Hasil survey dan penghitungan Gabungan Serikat Buruh
Indonesia (GSBI) yang dilakukan periode Januari s/d Oktober 2022 di 90
(sembilan puluh) kota/kabupaten di 34 (tiga puluh empat) provinsi di Indonesia
menjelaskan bahwa Upah Minimum (UM) hasil penetapan menggunakan formula PP 36
tahun 2021 yang dibandingkan dengan Indeks Harga Konsumen (IHK) di
masing-masing 90 kota/kabupaten tersebut mengalami defisit atau minus rata-rata
sebesar Rp180.000,- hingga Rp570.000,- per bulanya, atau rata-rata upah minimum
buruh dalam 10 bulan (Januari s/d Oktober 2022) mengalami defisit sebesar
Rp2.958.297. Padahal
PP 36 tahun
2021 ini digadang-gadang
akan menghilangkan disparitas upah dan untuk
membuat kehidupan buruh yang layak. Namun faktanya jelas, upah minimum hasil PP 36 tahun 2021,
tidak berdaya menghadapi gerusan inflasi meski hanya untuk dibelikan kebutuhan
minimum sekali pun. Dan peraturan ini nyata mandul, tidak bisa menjawab
penetapan upah dalam situasi tertentu seperti saat ini (untuk tahun 2023),
sehingga menteri Ketenagakerjaan harus mengeluarkan aturan khusus (diskresi)
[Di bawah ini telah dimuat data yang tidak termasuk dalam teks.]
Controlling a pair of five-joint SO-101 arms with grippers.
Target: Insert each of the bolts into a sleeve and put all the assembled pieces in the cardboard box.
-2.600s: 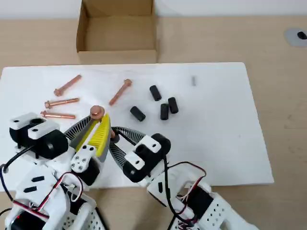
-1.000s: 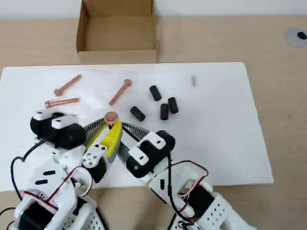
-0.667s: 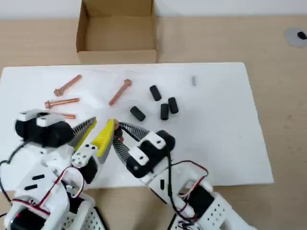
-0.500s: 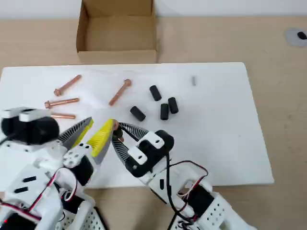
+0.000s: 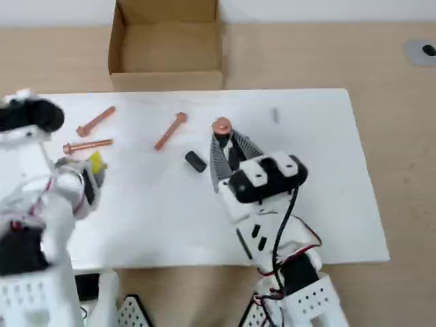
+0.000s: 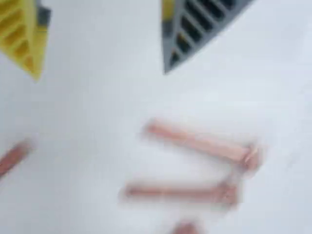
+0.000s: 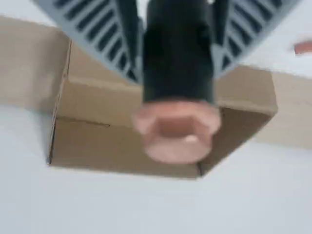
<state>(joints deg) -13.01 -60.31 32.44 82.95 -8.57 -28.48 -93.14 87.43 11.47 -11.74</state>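
One sleeved bolt point(image 5: 221, 127) (right fingers' point(image 5: 216, 155)) moved toward box point(image 5: 167, 80).

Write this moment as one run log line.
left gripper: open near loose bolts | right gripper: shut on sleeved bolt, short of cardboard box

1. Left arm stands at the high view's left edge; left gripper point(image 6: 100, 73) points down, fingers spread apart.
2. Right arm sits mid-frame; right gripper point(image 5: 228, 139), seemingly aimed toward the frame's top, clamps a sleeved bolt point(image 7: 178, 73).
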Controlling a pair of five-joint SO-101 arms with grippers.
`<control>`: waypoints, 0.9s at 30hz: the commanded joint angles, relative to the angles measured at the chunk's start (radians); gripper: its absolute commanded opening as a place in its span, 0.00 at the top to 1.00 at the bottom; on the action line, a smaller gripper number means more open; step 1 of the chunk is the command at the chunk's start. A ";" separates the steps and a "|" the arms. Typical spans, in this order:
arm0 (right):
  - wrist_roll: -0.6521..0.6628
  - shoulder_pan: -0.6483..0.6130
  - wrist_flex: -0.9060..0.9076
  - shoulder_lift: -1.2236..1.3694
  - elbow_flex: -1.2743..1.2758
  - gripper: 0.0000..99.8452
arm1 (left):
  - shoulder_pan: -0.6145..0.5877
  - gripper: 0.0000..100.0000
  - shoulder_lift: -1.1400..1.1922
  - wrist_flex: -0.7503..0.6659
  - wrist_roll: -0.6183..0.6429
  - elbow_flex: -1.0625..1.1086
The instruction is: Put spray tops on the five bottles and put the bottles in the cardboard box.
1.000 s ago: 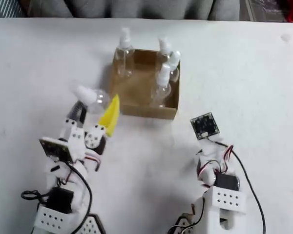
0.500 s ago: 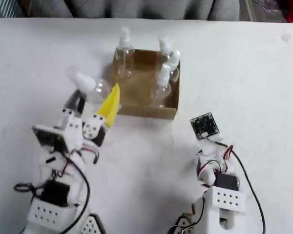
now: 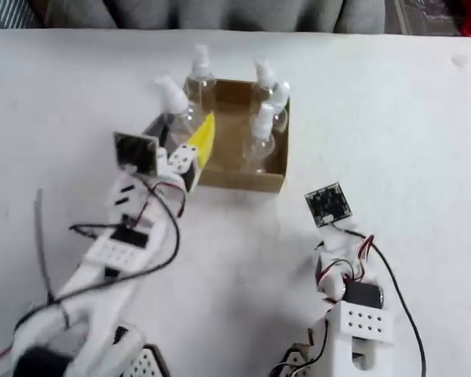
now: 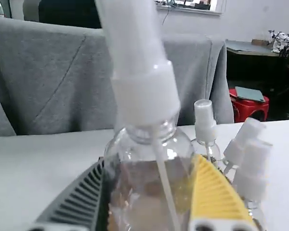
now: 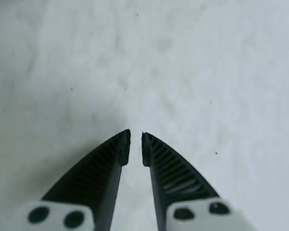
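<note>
The left arm was much the nearer to the job; its jaws [image 3: 179, 132] were closed on the last bottle [image 3: 175, 110], one grey and one yellow finger pressed flat against opposite sides of the clear body, as the left wrist view showed the grip [image 4: 149, 192] on the glassy belly of the bottle [image 4: 144, 144] just below the white spray top [image 4: 139, 82]. The bottle's long axis stood close to upright, the top leaning a little to the far left; it hung about over the left wall of the cardboard box [image 3: 243, 179], near the near-left corner, and whether its base had cleared the rim could not be told. From the jaws the free floor of the box lay to the right and slightly farther off, between the bottle in the far left corner [image 3: 199, 78] and the three bottles by the right wall [image 3: 261, 129], all four capped and upright; so the coming move probably called for a short carry to the right and a straight lowering, with the far-left neighbour the likeliest thing to be knocked.

The right arm [image 3: 353, 298] sat well apart, near and right of the box; its jaws [image 5: 136, 143] were drawn almost together, a thin slit between the tips, gripping nothing, over the bare counter [image 5: 183, 57].
</note>
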 commanded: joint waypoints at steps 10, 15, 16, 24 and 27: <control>0.009 -0.010 -0.024 -0.010 -0.006 0.98 | -0.079 0.98 0.605 -0.367 -0.012 -0.295; 0.009 -0.010 -0.024 -0.010 -0.006 0.98 | -0.074 0.98 0.700 -0.442 -0.012 -0.304; 0.009 -0.010 -0.024 -0.010 -0.006 0.98 | -0.074 0.98 0.713 -0.450 -0.012 -0.311; 0.009 -0.010 -0.024 -0.010 -0.005 0.98 | -0.084 0.98 0.816 -0.443 -0.014 -0.388; 0.009 -0.010 -0.022 -0.010 -0.005 0.98 | -0.082 0.98 0.849 -0.443 -0.083 -0.411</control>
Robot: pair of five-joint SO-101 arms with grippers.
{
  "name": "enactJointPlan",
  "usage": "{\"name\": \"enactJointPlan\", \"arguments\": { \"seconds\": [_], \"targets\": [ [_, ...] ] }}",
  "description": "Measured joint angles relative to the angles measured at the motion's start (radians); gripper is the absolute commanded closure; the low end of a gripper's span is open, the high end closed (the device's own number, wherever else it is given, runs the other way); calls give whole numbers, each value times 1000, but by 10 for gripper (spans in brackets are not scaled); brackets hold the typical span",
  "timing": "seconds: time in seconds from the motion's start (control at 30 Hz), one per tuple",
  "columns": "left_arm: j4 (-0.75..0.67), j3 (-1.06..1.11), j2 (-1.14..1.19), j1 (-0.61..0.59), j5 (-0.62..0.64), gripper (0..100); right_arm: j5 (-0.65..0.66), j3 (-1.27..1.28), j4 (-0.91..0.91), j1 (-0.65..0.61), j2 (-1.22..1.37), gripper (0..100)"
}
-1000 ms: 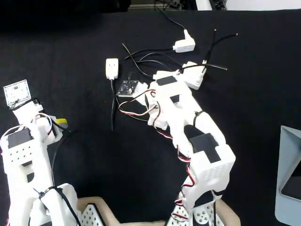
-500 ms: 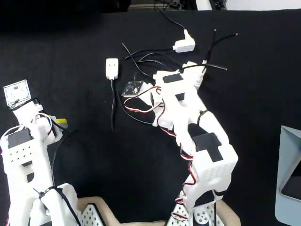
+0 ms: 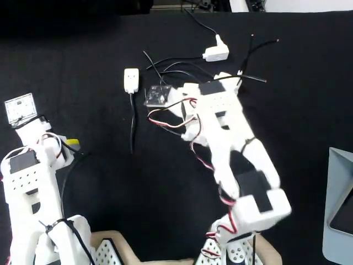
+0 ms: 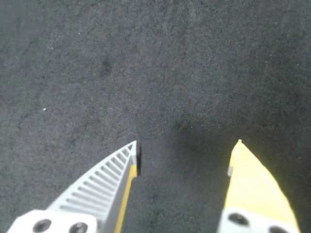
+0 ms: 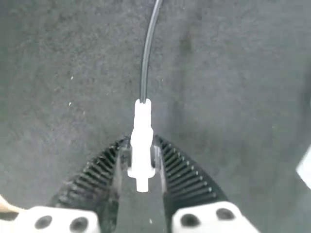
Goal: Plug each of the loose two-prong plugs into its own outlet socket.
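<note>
Clamping the slim white plastic two-prong plug (image 5: 141, 128) lengthwise, the right gripper (image 5: 141, 145) has its jaws closed on it at far centre. The white rectangular outlet socket (image 3: 130, 80) lies to its left. The left gripper (image 4: 184, 155) is wide open and empty.

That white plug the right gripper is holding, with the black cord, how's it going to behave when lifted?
The white plug looks like small rigid plastic, so probably light and stiff in the right gripper. Its smooth narrow body might twist between the ribbed fingers. The thin black cord looks floppy and would likely trail and tug.
</note>
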Motion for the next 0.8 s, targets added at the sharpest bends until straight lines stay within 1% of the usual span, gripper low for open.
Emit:
{"name": "enactJointPlan", "arguments": {
  "seconds": [0.13,0.23,0.33,0.47,0.53,0.67,0.8],
  "targets": [
    [0,0,-6,63,0,701,-104,0,3,-2,-124,987],
    [0,0,-9,107,0,701,-221,3,2,-38,-203,987],
    [0,-6,-9,140,0,701,-377,44,-14,-100,-278,987],
    [0,-9,-9,192,0,701,-617,126,-72,-187,-365,987],
    [0,-9,-9,209,0,701,-718,169,-120,-238,-410,987],
    [0,-18,-9,241,11,701,-848,301,-264,-344,-526,987],
    [-12,-54,-9,242,104,701,-976,491,-497,-394,-686,987]
  ]
}}
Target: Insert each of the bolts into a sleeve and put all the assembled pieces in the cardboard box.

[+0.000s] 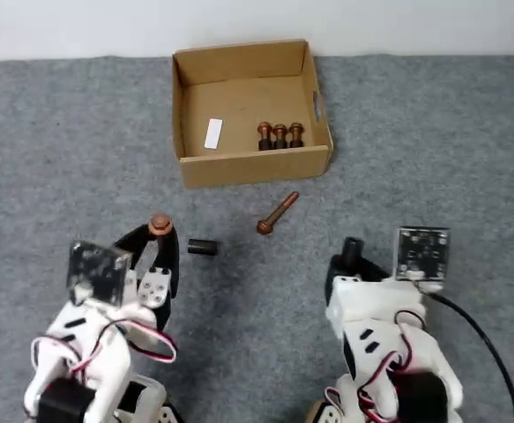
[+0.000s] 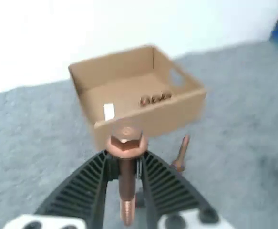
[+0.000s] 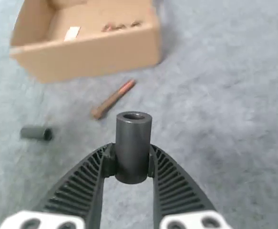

untuk menetapkan upah minimum tahun 2023 melalui Permenaker Nomor 18 tahun
2022. Inilah kondisi konkrit yang dihasilkan dari sistem pengupahan berdasarkan Peraturan pemerintah (PP) Nomor 36 tahun 2021. Jadi
semakin jelas bahwa urgensi omnibus law cipta kerja (UU Nomor 11 tahun 2020),
PP 36 tahun 2021 dan segala peraturan turunnya harus di Cabut atau di Hapuskan,
karena tidak memiliki arti guna untuk perlindungan dan kesejahteraan buruh.
Permenaker Nomor 18 tahun 2022 tidak jauh berbeda, tetap
saja membatasi kenaikan upah minimum tidak boleh melebihi 10% (sepeluh persen)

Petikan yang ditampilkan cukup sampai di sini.